We’ve all been told to spend less than you make, avoid high-interest credit card debt and delay material gratification on big-ticket items until you’ve worked out the numbers first.
All of that’s true and smart. Excessive personal debt will force you to spend a lifetime playing catch-up, or to declare bankruptcy, which leaves a black mark on your credit score for between seven and 10 years.
But debt-wise, comparing the federal government to a family of four doesn’t work. That’s because the principles of personal finance don’t apply to how governments spend. So unless you or someone you know plans to dress as Uncle Sam in the next local Fourth of July parade, dismiss the notion that governments are people. They play by entirely different pocketbook rules, which Krugman makes clear as crystal.
Debt grows, but revenues do, too
Need a pat explanation for why the government need not pay off its debt, even though you must?
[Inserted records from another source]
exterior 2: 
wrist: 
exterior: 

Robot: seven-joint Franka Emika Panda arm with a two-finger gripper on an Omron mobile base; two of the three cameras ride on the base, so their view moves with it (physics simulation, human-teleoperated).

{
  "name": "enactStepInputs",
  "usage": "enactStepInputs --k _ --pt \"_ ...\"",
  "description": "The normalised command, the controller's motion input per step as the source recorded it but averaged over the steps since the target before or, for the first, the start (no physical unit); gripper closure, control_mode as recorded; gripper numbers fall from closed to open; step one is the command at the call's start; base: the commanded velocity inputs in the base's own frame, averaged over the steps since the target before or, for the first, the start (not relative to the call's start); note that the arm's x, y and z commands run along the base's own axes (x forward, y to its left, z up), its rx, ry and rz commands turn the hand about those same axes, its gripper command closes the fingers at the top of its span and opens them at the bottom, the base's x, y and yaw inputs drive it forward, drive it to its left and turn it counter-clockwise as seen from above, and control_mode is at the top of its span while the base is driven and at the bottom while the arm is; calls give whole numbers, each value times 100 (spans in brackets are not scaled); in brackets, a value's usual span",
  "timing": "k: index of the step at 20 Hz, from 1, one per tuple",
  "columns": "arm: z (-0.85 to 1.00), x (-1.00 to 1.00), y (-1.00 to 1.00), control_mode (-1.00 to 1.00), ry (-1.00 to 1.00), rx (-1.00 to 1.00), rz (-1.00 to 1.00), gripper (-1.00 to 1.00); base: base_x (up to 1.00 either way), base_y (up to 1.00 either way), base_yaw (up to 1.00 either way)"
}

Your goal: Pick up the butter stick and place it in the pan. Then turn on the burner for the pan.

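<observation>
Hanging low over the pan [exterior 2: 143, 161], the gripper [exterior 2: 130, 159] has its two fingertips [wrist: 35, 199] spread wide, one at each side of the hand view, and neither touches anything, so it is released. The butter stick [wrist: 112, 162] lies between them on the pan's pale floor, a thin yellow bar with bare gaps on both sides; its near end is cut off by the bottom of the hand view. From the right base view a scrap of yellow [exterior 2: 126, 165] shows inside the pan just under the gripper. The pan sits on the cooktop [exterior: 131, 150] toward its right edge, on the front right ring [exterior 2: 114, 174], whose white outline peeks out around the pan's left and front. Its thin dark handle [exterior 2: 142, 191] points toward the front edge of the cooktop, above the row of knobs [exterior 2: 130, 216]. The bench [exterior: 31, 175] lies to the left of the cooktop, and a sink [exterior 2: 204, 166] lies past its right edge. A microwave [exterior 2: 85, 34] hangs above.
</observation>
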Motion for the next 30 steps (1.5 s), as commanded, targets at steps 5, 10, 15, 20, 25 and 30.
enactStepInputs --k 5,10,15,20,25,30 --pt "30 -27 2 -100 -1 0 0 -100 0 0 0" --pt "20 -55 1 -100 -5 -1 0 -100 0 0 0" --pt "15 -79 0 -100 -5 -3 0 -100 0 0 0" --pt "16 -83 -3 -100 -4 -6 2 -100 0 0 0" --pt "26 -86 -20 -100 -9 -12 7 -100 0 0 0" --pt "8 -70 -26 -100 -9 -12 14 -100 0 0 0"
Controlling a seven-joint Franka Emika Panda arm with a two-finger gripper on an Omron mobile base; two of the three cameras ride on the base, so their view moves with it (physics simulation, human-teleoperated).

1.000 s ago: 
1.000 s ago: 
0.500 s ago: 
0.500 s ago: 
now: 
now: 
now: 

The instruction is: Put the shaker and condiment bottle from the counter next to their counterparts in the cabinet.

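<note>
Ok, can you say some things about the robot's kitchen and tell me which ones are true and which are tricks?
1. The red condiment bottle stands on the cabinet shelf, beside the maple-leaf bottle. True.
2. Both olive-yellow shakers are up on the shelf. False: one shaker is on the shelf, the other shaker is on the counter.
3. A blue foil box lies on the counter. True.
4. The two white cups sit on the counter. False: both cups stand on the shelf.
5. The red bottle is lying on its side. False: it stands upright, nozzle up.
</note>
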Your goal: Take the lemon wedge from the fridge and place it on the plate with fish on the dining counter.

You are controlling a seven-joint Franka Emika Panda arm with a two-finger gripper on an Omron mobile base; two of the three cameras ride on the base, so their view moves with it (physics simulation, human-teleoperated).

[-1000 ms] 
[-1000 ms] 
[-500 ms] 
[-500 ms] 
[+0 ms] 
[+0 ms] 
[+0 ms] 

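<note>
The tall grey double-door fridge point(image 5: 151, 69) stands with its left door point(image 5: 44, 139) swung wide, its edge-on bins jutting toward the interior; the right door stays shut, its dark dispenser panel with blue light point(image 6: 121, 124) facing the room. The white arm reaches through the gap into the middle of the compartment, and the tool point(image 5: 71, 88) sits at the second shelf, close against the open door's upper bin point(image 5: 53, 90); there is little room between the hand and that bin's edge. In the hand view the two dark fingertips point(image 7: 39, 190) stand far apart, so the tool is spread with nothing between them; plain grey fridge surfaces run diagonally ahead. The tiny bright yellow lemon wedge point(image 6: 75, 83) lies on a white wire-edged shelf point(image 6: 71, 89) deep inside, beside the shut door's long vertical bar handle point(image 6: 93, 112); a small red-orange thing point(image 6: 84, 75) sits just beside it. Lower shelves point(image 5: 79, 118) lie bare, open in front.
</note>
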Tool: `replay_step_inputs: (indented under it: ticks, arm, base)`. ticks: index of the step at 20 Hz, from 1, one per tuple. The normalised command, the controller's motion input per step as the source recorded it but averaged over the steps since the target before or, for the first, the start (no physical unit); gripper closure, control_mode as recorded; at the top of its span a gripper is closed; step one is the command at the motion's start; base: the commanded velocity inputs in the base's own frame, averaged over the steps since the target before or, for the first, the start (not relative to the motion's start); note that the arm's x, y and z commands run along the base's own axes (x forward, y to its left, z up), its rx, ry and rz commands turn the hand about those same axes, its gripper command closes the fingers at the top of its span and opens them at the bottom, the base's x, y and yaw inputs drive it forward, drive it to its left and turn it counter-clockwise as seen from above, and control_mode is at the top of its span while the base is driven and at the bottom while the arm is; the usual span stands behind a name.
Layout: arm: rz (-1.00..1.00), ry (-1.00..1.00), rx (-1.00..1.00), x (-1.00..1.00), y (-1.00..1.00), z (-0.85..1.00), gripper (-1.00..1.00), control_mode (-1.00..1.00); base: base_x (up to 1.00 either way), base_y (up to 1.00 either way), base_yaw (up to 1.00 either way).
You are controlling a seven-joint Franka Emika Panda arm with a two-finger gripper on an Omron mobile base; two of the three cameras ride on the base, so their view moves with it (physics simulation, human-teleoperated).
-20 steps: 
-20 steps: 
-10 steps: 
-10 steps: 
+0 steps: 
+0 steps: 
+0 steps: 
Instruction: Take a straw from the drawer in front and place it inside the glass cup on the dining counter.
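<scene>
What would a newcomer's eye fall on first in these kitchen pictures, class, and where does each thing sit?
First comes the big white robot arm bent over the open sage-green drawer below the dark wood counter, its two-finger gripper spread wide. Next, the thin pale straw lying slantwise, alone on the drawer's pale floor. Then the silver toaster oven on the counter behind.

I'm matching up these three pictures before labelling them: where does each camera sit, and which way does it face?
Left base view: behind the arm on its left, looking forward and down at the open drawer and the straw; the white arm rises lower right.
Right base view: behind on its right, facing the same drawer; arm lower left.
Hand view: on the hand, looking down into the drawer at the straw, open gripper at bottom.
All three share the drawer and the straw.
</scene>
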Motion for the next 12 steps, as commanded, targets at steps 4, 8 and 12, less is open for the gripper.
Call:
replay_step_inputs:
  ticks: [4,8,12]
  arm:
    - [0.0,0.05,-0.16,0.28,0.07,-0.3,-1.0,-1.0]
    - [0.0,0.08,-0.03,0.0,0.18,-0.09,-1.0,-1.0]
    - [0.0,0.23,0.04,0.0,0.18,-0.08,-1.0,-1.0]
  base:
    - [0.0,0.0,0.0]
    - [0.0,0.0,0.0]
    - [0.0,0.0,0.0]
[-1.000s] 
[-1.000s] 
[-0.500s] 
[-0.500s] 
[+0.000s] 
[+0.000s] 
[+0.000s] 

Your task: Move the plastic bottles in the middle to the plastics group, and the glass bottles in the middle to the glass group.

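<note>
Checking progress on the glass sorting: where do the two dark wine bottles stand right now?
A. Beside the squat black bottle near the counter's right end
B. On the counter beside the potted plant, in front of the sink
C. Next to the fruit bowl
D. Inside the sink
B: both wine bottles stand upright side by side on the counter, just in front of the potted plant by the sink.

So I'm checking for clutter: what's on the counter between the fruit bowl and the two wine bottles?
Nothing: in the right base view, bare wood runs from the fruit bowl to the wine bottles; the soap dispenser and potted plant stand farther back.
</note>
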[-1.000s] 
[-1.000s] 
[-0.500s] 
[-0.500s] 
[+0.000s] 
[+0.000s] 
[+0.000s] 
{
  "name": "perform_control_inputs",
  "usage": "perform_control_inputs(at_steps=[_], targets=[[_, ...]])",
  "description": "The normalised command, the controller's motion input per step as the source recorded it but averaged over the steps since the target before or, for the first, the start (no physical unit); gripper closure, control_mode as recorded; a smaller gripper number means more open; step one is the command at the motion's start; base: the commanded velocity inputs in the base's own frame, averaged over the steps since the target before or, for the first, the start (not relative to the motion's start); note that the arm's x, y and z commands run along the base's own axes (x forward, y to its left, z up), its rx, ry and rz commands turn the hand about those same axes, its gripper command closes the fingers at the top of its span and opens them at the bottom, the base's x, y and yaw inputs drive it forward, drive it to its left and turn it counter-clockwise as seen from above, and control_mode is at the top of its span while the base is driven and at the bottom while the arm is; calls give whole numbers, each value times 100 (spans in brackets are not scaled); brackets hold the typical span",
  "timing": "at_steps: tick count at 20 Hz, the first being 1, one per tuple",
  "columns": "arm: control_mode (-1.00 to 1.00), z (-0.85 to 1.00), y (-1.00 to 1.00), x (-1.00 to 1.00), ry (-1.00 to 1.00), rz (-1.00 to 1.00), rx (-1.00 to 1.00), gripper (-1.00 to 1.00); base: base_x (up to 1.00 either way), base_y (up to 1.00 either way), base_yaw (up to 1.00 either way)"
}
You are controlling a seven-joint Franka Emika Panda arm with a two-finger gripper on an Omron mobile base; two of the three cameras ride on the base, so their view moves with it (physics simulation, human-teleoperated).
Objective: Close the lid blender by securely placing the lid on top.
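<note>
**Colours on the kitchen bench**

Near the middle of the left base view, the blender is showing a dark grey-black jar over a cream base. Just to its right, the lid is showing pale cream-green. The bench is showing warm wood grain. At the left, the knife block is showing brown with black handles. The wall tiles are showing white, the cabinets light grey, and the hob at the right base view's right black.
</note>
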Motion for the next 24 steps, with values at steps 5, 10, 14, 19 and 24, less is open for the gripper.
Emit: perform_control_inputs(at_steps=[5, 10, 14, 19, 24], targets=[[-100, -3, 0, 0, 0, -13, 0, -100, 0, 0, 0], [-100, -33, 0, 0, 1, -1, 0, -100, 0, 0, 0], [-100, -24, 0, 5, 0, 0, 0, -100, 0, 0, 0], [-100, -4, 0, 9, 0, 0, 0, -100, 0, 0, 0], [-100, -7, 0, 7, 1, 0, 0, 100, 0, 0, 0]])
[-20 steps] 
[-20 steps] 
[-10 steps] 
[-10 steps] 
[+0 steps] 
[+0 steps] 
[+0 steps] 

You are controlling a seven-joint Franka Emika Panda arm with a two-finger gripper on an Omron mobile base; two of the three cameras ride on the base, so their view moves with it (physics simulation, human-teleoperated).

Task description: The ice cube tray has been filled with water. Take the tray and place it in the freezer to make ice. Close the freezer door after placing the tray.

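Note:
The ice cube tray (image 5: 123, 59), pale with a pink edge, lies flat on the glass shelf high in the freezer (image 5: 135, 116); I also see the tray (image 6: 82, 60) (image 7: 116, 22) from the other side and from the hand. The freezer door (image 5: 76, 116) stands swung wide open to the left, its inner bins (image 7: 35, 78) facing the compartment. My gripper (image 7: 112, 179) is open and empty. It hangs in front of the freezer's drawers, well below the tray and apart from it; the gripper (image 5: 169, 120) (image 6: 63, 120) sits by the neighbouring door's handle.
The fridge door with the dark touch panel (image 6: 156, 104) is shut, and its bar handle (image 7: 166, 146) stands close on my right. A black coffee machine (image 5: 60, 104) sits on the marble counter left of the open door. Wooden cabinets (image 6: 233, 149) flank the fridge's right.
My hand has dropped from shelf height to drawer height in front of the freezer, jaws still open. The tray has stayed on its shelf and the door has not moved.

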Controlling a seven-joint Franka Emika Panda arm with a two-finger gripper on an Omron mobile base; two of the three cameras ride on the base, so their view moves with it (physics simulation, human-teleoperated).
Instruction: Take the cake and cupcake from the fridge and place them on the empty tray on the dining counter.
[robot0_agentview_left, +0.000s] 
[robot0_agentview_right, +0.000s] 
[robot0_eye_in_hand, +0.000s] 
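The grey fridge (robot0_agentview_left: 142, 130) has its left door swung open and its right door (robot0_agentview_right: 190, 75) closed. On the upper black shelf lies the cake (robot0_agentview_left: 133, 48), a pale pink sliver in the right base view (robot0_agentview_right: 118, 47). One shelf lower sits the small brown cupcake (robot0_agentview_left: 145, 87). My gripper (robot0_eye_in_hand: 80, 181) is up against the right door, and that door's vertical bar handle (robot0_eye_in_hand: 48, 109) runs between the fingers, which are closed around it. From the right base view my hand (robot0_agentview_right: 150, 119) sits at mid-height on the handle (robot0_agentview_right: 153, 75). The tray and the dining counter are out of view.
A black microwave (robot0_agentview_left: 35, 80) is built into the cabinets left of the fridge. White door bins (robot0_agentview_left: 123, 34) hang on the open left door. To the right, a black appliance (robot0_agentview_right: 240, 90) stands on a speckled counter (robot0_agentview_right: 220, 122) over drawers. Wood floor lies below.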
Here it is, in blunt Krugman style: “You are going to get old and eventually die. The government isn’t.”
In other words, the capacity of the United States or any sovereign nation to manage its debt boils down to one question: can it still produce revenue to meet its obligations? That’s where his notion of “servicing” debt as opposed to paying it off in full comes into play.
To be sure, Krugman notes by way of Rudyard Kipling in his poem “Recessional,” that all nations will be “one with Nineveh and Tyre” and cease to exist. But excluding such a tragic event — in which case debt would be irrelevant anyway — governments “normally see their revenues rise, generation after generation, as the economies they regulate and tax grow,” Krugman wrote.